Write out all of the listing exactly. Add nothing to it.

Top of THE RECORDS

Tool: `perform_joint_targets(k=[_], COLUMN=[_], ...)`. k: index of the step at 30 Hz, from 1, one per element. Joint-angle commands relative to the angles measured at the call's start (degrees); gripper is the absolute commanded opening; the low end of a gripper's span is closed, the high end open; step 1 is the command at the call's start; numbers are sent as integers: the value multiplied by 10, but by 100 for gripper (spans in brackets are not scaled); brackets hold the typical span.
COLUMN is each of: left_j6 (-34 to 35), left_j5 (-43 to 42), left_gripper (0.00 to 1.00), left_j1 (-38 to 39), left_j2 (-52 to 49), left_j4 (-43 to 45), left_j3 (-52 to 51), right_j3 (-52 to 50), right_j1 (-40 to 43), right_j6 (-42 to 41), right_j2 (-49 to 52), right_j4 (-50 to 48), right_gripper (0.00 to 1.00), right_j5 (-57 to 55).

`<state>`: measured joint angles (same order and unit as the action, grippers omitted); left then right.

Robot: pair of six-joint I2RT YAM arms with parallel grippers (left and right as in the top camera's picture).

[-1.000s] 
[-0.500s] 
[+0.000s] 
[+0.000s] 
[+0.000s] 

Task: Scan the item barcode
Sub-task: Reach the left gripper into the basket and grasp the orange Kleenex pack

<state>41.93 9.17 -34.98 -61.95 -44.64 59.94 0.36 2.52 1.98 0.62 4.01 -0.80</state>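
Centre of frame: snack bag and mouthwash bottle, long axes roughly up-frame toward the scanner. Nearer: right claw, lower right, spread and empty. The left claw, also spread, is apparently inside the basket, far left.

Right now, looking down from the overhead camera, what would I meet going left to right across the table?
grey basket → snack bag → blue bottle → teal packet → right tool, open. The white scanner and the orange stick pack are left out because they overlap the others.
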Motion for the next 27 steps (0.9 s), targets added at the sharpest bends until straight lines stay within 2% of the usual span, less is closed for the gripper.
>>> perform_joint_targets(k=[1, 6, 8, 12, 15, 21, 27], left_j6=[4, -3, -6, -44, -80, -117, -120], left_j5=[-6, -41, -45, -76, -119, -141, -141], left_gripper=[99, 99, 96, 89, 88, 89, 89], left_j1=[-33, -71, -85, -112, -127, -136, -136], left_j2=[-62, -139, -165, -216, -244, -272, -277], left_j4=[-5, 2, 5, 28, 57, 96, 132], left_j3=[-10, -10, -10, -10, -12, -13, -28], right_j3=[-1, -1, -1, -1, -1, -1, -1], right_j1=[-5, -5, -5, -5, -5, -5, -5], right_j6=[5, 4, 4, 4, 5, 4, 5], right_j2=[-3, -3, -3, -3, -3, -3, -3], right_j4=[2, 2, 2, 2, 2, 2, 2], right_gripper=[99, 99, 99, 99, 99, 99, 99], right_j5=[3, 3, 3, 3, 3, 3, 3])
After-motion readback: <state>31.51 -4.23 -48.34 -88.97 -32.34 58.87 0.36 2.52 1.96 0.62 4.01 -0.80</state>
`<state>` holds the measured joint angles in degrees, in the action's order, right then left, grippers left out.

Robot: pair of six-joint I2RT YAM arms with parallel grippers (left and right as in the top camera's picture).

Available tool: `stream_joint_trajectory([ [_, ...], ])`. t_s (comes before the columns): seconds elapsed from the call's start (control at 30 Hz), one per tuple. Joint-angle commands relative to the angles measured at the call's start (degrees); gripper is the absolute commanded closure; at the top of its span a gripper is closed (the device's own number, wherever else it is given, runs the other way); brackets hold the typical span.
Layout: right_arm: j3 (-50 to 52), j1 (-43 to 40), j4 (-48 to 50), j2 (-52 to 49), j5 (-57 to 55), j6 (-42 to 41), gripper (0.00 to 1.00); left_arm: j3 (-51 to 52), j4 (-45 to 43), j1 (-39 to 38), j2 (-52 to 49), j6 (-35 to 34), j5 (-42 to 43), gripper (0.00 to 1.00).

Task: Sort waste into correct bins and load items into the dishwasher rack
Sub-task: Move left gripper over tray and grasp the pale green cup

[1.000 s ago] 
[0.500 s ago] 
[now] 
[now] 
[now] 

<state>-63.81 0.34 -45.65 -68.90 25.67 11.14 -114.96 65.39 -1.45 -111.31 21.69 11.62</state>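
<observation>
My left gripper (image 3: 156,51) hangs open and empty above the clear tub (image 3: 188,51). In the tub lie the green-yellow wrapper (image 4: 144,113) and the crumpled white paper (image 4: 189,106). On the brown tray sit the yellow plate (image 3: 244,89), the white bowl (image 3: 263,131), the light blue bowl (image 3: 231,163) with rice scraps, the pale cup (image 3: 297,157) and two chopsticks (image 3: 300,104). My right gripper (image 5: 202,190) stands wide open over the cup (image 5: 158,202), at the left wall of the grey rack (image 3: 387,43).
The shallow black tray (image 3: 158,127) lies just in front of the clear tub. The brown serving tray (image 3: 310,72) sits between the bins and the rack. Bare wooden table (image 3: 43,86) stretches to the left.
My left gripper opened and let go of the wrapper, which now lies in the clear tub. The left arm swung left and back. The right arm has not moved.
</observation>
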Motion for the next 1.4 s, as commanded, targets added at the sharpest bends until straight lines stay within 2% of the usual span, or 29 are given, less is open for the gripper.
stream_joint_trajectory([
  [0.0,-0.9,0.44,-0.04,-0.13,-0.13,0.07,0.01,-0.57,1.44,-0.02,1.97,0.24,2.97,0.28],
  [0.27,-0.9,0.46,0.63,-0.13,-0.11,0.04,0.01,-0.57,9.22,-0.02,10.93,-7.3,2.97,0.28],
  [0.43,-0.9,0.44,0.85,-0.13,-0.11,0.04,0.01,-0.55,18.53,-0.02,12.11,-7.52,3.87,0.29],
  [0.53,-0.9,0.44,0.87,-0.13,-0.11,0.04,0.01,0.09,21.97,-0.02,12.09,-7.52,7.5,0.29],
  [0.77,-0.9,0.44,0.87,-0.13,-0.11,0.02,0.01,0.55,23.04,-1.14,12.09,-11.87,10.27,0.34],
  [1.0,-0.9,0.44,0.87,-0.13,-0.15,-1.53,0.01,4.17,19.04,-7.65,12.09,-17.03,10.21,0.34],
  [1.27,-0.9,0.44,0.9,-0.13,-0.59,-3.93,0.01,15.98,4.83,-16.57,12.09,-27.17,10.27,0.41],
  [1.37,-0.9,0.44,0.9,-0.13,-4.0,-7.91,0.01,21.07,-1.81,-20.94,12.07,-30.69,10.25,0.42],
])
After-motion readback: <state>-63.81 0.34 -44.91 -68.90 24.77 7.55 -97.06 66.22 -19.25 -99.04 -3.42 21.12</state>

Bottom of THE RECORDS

— OUTPUT BELOW —
Tool: `perform_joint_targets(k=[_], COLUMN=[_], ...)`. k: index of the step at 30 Hz, from 1, one per element. Joint-angle commands relative to the angles measured at the call's start (degrees); gripper is the absolute commanded opening; the low end of a gripper's span is closed, the high end open; step 1 is the command at the call's start; numbers are sent as integers: the value multiplied by 10, but by 100 for gripper (spans in brackets are not scaled); brackets hold the typical span.
COLUMN is each of: left_j6 (-34 to 35), left_j5 (-43 to 42), left_gripper (0.00 to 1.00), left_j1 (-38 to 39), left_j2 (-52 to 49), left_j4 (-43 to 45), left_j3 (-52 to 51), right_j3 (-52 to 50), right_j1 (-40 to 43), right_j6 (-42 to 41), right_j2 (-49 to 52), right_j4 (-50 to 48), right_gripper (0.00 to 1.00), right_j5 (-57 to 55).

`<state>`: measured joint angles (same order and unit as the action, grippers omitted); left then right.

Robot: pair of six-joint I2RT YAM arms with parallel grippers (left and right as in the top camera's picture).

[-1.000s] 
[-0.500s] 
[+0.000s] 
[+0.000s] 
[+0.000s] 

Task: Scan the item barcode
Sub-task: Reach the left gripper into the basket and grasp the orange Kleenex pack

<state>41.93 9.17 -34.98 -61.95 -44.64 59.94 0.36 2.52 1.98 0.62 4.01 -0.80</state>
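Centre of frame: snack bag and mouthwash bottle, long axes roughly up-frame toward the scanner. Nearer: right claw, lower right, spread and empty. The left claw, also spread, is apparently inside the basket, far left.

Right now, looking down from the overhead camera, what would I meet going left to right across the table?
grey basket → snack bag → blue bottle → teal packet → right tool, open. The white scanner and the orange stick pack are left out because they overlap the others.
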Motion for the next 27 steps (0.9 s), targets added at the sharpest bends until straight lines stay within 2% of the usual span, less is closed for the gripper.
>>> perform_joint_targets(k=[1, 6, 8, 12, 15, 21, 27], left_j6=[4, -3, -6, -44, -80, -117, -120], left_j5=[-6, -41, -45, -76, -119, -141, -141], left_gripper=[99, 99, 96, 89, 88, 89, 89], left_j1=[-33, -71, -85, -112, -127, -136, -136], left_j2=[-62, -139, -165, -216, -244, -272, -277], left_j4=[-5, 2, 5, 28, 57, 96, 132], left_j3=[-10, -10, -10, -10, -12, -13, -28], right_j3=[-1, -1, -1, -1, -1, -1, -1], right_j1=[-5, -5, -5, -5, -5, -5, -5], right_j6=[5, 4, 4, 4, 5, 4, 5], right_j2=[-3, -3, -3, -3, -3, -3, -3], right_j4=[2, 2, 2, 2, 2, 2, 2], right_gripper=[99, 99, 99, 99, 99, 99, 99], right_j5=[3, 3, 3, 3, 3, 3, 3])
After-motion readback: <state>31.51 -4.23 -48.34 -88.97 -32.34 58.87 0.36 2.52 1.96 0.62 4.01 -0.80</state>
`<state>` holds the measured joint angles in degrees, in the action's order, right then left, grippers left out.

Robot: pair of six-joint I2RT YAM arms with parallel grippers (left and right as in the top camera's picture).

Available tool: `stream_joint_trajectory([ [_, ...], ])`. t_s (comes before the columns): seconds elapsed from the call's start (control at 30 Hz), one per tuple. Joint-angle commands relative to the angles measured at the call's start (degrees); gripper is the absolute commanded closure; at the top of its span a gripper is closed (the device's own number, wherever else it is given, runs the other way); brackets hold the typical span.
Layout: right_arm: j3 (-50 to 52), j1 (-43 to 40), j4 (-48 to 50), j2 (-52 to 49), j5 (-57 to 55), j6 (-42 to 41), gripper (0.00 to 1.00); left_arm: j3 (-51 to 52), j4 (-45 to 43), j1 (-39 to 38), j2 (-52 to 49), j6 (-35 to 34), j5 (-42 to 43), gripper (0.00 to 1.00).

Task: Sort waste into correct bins and load items into the dishwasher rack
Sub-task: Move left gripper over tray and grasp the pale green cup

[1.000 s ago] 
[0.500 s ago] 
[now] 
[now] 
[now] 

<state>-63.81 0.34 -45.65 -68.90 25.67 11.14 -114.96 65.39 -1.45 -111.31 21.69 11.62</state>
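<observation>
My left gripper (image 3: 156,51) hangs open and empty above the clear tub (image 3: 188,51). In the tub lie the green-yellow wrapper (image 4: 144,113) and the crumpled white paper (image 4: 189,106). On the brown tray sit the yellow plate (image 3: 244,89), the white bowl (image 3: 263,131), the light blue bowl (image 3: 231,163) with rice scraps, the pale cup (image 3: 297,157) and two chopsticks (image 3: 300,104). My right gripper (image 5: 202,190) stands wide open over the cup (image 5: 158,202), at the left wall of the grey rack (image 3: 387,43).
The shallow black tray (image 3: 158,127) lies just in front of the clear tub. The brown serving tray (image 3: 310,72) sits between the bins and the rack. Bare wooden table (image 3: 43,86) stretches to the left.
My left gripper opened and let go of the wrapper, which now lies in the clear tub. The left arm swung left and back. The right arm has not moved.
</observation>
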Motion for the next 1.4 s, as commanded, targets added at the sharpest bends until straight lines stay within 2% of the usual span, or 29 are given, less is open for the gripper.
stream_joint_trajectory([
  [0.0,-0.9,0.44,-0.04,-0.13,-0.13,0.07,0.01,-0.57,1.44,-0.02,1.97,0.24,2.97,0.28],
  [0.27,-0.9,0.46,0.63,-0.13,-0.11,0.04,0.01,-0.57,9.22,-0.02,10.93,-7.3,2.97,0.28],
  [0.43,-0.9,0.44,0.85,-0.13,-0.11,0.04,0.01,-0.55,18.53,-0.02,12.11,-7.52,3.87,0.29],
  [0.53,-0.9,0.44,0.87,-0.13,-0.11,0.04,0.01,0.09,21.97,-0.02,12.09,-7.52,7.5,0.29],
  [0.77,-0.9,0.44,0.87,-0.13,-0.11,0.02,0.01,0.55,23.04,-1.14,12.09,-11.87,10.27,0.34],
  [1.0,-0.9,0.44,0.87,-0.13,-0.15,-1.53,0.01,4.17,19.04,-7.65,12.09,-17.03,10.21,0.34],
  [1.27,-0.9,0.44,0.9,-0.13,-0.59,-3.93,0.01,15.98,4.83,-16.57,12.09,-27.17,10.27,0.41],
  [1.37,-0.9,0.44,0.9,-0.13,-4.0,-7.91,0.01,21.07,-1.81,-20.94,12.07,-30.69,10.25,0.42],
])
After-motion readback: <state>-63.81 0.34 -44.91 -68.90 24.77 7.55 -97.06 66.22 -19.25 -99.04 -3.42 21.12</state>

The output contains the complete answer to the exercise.